El ministro, al hablar en el Ministerio de Economía, explicó que esto ocurriría porque lo que está en juego no "es una deuda de 1.300 millones de dólares, sino de una total de 15.000 millones de dólares" de aquellos tenedores de títulos que están en la misma condición de los que apelaron ante el juez norteamericano, equivalentes a más de las mitad de las reservas del Banco Central. Y refutó a quienes plantean que debe haber negociaciones señalando que "los buitres son buitres porque no negocian".
Más aún, advirtió que si el Gobierno le ofreciera a los fondos buitres más que a los bonistas que entraron en reestructuración, éstos podrían ir a la Justicia para reclamar las mismas condiciones.

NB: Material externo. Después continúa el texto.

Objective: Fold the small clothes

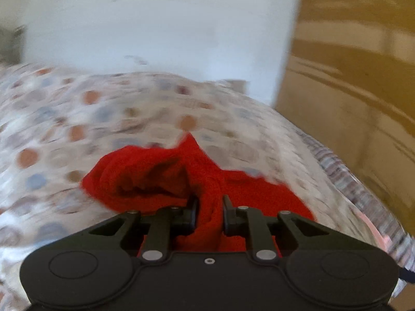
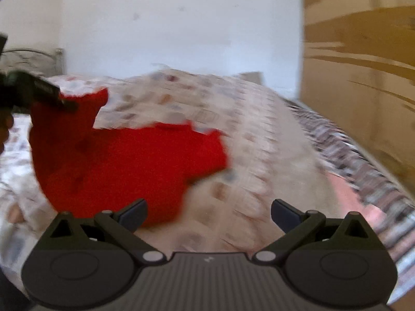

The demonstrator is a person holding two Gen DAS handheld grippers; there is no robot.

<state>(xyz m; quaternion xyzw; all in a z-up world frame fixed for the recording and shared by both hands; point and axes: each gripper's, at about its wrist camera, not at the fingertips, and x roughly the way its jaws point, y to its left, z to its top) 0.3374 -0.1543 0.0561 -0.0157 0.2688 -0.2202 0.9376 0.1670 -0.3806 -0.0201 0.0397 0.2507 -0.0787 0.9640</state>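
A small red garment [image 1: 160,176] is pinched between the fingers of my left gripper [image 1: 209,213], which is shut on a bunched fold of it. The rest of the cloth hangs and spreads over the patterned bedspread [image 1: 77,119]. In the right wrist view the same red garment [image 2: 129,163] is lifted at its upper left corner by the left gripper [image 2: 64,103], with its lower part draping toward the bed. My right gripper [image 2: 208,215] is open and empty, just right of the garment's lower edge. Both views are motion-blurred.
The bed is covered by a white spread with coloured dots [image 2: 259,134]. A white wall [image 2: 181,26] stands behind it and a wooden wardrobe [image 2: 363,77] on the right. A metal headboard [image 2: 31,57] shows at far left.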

En este caso, el ministro estimó que la cifra en juego podría rondar los 120.000 millones de dólares y anticipó que "no dudo que puede haber un juez como Griesa o argentino que imponga una cautelar que impida pagar la deuda".
En el Microcine del Palacio de Hacienda, agregó que el problema es que "algunos lo que quieren es que Argentina deje de pagar", tras lo cual subrayó que "este no es el gobierno del endeudamiento".

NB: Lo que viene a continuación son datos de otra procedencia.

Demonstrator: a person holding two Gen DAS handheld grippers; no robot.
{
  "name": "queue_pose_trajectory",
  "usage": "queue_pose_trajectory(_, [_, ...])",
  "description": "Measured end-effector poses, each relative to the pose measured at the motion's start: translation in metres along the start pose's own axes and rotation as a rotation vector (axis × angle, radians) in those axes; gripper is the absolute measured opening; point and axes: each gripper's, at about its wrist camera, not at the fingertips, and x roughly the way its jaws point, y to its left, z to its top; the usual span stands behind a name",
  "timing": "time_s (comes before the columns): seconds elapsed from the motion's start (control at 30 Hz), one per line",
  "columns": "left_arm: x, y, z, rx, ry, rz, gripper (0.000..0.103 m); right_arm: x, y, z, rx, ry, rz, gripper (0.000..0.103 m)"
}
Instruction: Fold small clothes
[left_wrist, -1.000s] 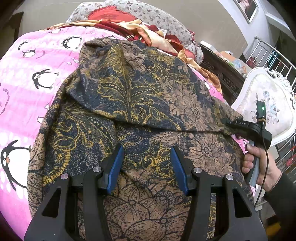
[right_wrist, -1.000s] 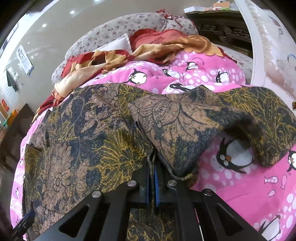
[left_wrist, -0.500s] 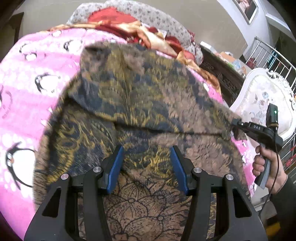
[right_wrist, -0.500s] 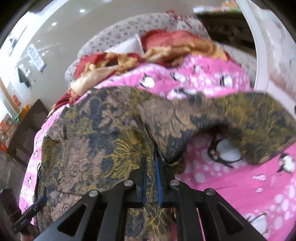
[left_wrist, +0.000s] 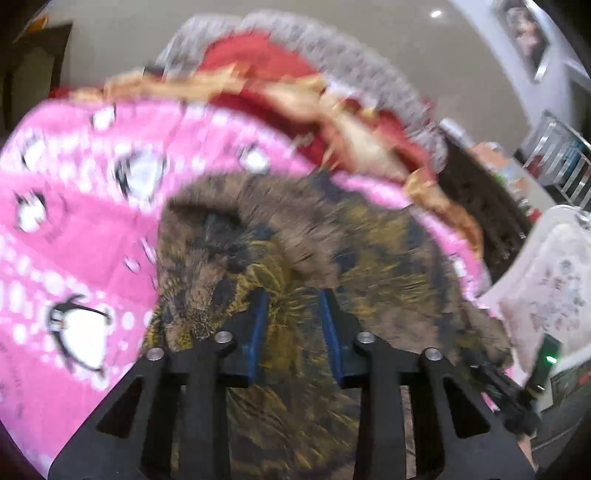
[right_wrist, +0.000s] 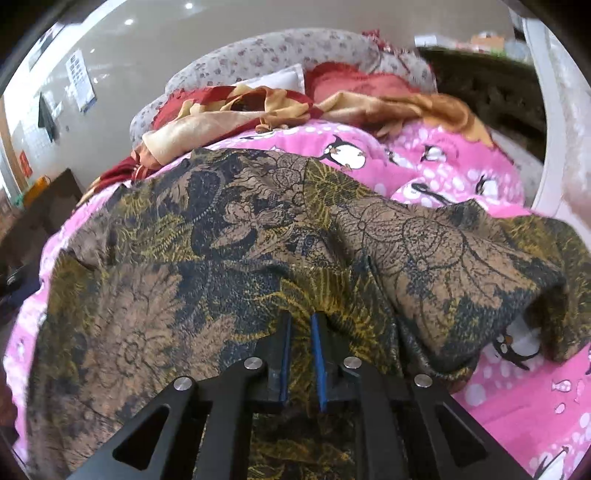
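Patterned garment (right_wrist: 229, 258) lies spread on the pink penguin bedspread (right_wrist: 517, 398), long axis running lower left to upper right. Right tongs (right_wrist: 300, 325) have just been opening; a gap shows, cloth between the pads, released. Left tongs (left_wrist: 293, 295) have been closing, still parted above the cloth. Left view is blurred; garment's near hem is cut off.
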Motion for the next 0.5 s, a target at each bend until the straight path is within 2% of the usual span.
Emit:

El ministro explicó que se trata de "fondos buitres" porque no son quienes le prestaron en su momento a la argentina, sino especuladores que en 2008 o antes, fueron a comprar títulos que estaban fuera de la renegociación deuda con el propósito de litigar contra el país "como los caranchos". Así, identificó que un fondo compró deuda por 48 millones de dólares y ahora obtuvo por la decisión judicial, 832 millones de dólares.
No obstante, el ministro señaló que los fondos buitres encontraron "una fisura por la que lograron filtrarse para derribar trabajo todos argentinos" en cuanto a la reestructuración de la deuda externa. Consideró también que se trata de un problema del mundo, porque si con sólo un 1% de los acreedores se impide pagar la deuda de un país "entonces son imposibles las reestructuraciones". Desde este punto de vista, reconoció el acompañamiento de la posición argentina que hicieron gobiernos como el de México o Francia, economistas, parlamentarios británicos, fondos, el Grupo de los 77. Pero afirmó que "no pasarán" no van a voltear nuestras reestructuraciones".
Es que, según aseveró el ministro, "esa reestructuración que ahora está en juego es uno de los pilares centrales del crecimiento que ha tenido el país estos años". Para concluir señalando "quédense tranquilos, esto está todo estudiado en profundidad. Se tomaron las medidas para impedir que la reconstrucción de la situación financiera de la Argentina esté en riesgo por pequeños grupos que no buscan otra cosa que jaquear a los países".